Oh, how that chord vibrated, and how moved was something that was finest in Rostóv’s soul! And this something was apart from everything else in the world and above everything in the world. “What were losses, and Dólokhov, and words of honor?… All nonsense! One might kill and rob and yet be happy….”
The first weekend in May was gorgeous, blazing blue and gold. I placed an online order for wine from my local bottle shop and walked up the avenue to pick it up, planning to make a brisk errand of it but still get some sun on my face. It was warm enough not to need a jacket, and the city trees were still bursting with pink and white.
When I got home I was near tears. The narrow sidewalks were spilling over with people, so walking was like playing Frogger with disease vectors. Often I gave up and walked in the street. Many of my neighbors were wearing masks, for which I am grateful, but what disturbed me is seeing people stroll like it was simply a normal nice day, a regular spring passeggiata. A trio of people sprawled in front of the bottle shop, where they’d simply stopped for a six-pack on a whim while walking their dogs. A cluster of older women leaned over a baby in a carriage.
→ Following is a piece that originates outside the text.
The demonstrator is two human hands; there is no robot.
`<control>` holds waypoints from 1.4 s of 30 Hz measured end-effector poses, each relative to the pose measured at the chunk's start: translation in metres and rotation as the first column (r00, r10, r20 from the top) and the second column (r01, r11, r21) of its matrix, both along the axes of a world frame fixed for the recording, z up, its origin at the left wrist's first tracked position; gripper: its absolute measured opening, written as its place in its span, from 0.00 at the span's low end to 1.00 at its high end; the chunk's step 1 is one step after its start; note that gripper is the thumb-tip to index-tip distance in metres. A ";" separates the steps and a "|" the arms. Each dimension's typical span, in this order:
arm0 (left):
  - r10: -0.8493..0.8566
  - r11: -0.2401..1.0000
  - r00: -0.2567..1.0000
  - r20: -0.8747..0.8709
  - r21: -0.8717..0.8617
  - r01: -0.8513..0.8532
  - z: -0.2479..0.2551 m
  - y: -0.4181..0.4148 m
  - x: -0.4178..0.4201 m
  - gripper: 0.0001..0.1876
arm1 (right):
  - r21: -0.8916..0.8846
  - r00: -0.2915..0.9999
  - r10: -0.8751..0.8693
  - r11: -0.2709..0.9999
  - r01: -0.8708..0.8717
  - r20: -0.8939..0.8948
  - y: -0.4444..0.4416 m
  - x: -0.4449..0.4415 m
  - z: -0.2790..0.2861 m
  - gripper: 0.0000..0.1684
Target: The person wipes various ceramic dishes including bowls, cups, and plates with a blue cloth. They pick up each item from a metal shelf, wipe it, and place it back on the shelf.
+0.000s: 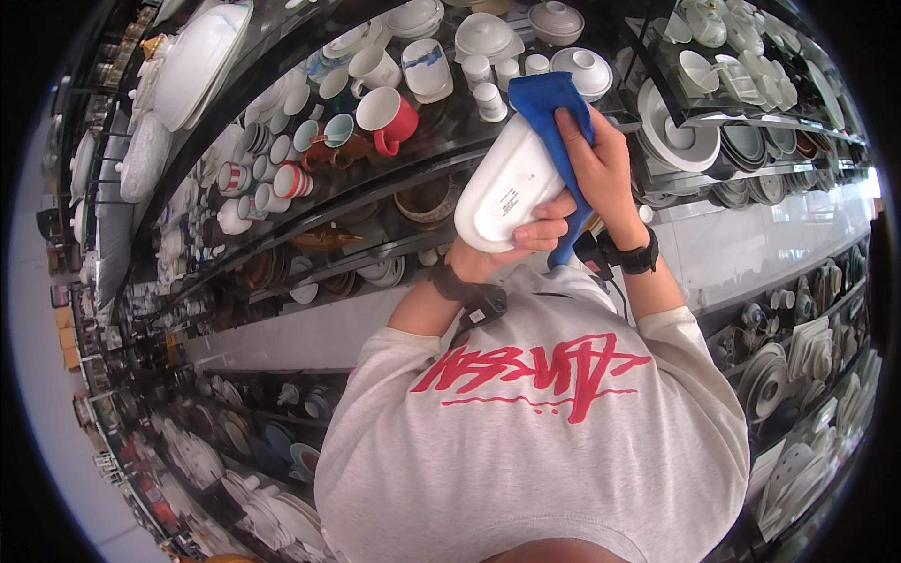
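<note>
A white oval ceramic dish [503, 186] is tilted in front of my chest, its underside with small printed marks facing the camera. My left hand [538, 229] grips its lower edge, with the fingers curled over the rim. My right hand [591, 158] pinches a blue cloth [549, 102] against the dish's upper right side; the cloth covers that edge and hangs down between my hands. Beyond the dish, on the glass shelf, stand white ceramic shakers [489, 102], a white lidded bowl [583, 74] and a red mug [387, 116].
Shelves packed with cups, bowls and plates surround me. A small rectangular dish [426, 70] and striped cups [292, 181] stand near the dark shelf edge [338, 193]. Stacked plates [679, 134] are at the right; more plates [764, 383] stand on the lower right shelves.
</note>
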State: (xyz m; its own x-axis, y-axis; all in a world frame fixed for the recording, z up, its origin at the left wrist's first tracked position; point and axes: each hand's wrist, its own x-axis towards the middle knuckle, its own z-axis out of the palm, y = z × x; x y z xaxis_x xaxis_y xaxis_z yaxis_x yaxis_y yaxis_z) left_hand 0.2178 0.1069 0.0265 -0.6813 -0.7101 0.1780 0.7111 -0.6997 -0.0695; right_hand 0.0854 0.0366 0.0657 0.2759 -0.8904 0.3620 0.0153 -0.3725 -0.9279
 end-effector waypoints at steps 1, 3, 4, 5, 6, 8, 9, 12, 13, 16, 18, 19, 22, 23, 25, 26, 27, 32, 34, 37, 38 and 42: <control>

A couple sat down on a bench and pulled their masks under their chins to talk.
When I finally washed up and calmed down, I tried to feel more empathy than fear. After all, didn’t I want to enjoy the nice day too? Isn’t it a good coping strategy to seek out pleasure and positive emotion? It usually works for me. It seemed to work out for Nicholas Rostóv, who (spoiler) survives war and ruin relatively unscathed.
But I keep thinking about this brutal-year-old line: One may kill and yet be happy!
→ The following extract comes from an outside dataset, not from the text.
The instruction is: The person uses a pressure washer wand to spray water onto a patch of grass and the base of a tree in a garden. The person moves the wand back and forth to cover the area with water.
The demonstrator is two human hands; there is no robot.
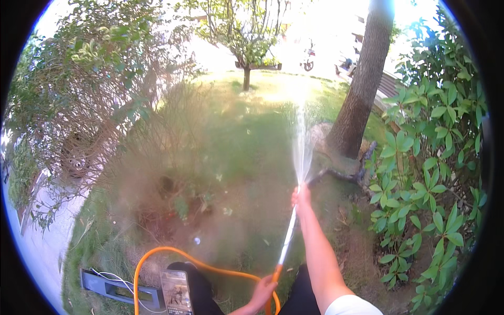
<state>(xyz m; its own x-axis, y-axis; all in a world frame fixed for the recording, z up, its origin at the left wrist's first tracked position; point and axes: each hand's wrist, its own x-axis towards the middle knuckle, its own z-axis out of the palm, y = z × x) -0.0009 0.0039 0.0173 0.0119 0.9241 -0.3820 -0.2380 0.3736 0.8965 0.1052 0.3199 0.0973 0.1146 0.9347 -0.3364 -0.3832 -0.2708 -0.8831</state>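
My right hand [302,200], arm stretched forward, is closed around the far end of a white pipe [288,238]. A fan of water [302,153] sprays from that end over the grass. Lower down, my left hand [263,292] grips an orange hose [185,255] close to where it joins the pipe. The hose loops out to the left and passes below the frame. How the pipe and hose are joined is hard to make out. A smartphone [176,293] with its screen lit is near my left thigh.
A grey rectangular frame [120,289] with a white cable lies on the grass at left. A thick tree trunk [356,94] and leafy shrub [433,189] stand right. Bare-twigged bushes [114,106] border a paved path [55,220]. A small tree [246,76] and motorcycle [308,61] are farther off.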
4. We lived happily during the war
Today is another beautiful, bright gold May day in the midst of a pandemic. It is also my birthday.
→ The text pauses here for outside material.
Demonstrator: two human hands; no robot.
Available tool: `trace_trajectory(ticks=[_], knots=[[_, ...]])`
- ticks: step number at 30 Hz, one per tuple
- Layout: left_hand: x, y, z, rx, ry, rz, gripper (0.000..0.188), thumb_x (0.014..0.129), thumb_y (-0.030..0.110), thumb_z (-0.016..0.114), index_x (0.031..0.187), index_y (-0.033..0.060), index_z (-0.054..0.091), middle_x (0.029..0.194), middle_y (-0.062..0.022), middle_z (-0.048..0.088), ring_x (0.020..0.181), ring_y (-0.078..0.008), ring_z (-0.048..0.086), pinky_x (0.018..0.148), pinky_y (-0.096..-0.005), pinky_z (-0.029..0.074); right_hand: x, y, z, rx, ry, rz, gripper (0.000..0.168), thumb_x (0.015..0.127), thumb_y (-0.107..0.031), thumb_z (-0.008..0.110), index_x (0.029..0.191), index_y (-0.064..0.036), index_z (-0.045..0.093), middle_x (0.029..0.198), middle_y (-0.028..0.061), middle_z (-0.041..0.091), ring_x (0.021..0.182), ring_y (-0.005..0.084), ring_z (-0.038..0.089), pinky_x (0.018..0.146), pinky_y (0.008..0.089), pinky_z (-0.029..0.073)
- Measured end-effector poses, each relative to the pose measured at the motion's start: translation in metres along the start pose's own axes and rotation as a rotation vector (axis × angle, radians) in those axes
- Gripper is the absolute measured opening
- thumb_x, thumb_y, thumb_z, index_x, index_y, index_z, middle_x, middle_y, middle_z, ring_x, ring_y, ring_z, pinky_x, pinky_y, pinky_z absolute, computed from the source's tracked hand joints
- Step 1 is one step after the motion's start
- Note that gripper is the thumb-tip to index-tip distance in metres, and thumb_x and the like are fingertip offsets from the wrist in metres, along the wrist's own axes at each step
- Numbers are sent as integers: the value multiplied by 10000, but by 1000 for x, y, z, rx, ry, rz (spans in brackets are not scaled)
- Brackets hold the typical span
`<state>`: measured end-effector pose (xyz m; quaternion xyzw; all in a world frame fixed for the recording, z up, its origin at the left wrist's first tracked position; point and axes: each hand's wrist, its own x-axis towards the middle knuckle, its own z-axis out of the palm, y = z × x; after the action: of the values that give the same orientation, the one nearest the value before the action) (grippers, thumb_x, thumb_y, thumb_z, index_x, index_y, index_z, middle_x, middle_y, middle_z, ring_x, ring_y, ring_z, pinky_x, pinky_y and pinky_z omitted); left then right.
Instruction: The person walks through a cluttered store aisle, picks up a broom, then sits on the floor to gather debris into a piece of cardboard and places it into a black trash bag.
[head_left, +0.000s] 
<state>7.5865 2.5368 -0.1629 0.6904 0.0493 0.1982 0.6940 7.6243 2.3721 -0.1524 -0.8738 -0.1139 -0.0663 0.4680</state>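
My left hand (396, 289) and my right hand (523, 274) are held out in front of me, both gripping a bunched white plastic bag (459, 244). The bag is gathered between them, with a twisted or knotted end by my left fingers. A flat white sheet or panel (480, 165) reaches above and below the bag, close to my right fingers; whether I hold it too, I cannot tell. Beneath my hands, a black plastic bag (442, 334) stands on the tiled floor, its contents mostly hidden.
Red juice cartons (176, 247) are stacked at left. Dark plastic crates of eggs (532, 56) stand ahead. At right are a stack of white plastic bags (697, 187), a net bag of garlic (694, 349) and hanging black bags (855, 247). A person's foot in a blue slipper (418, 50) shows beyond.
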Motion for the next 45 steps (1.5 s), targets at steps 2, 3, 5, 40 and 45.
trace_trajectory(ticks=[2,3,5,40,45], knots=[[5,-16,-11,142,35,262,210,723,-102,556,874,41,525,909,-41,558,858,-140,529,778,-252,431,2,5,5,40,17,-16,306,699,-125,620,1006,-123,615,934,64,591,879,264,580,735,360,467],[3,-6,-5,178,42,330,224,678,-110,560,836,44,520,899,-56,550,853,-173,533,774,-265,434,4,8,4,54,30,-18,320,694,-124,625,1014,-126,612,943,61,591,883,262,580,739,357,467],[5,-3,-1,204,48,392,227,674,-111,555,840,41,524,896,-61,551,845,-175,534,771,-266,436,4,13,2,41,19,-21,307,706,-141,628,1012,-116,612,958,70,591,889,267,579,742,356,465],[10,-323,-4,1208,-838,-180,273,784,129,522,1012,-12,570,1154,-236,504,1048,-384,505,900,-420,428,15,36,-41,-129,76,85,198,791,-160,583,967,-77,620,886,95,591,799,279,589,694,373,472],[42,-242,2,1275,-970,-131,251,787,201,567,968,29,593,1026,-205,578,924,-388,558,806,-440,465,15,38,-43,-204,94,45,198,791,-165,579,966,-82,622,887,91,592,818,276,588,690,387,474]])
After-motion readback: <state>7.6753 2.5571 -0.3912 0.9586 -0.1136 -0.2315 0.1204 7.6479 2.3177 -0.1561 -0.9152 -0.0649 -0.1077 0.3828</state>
I packed a bag: a bottle of iced tea, some homemade cookies, a book my gentleman had sent in the mail, bleach wipes. I put on sunscreen and a pleated mask my mom made, packing a second mask just in case. I walked down to a park I’ve never been to, although it is only about a mile and a half away. I walked around a lake and ambled through some woodsy paths and read at a picnic table for awhile. The park is a designated “Important Bird Area” and I did see some important birds: many mallard duck couples, some swans, bold red-winged blackbirds, a black-and-white warbler. There were soft gray birds high and low–I think they are catbirds–and I saw one snatch a bright orange-and-white moth out of midair. I startled a few snakes. I was startled by an enormous crane passing like a low-flying airplane.
I turned off my phone notifications because I don’t like to handle my phone much while I’m out, but I had already seen a few messages before I left. Happy birthday! Hope you have a wonderful day! Enjoy the sunshine!
And you know what? I did. And I think I am happy. If anything, I am lucky–and busy, and loved.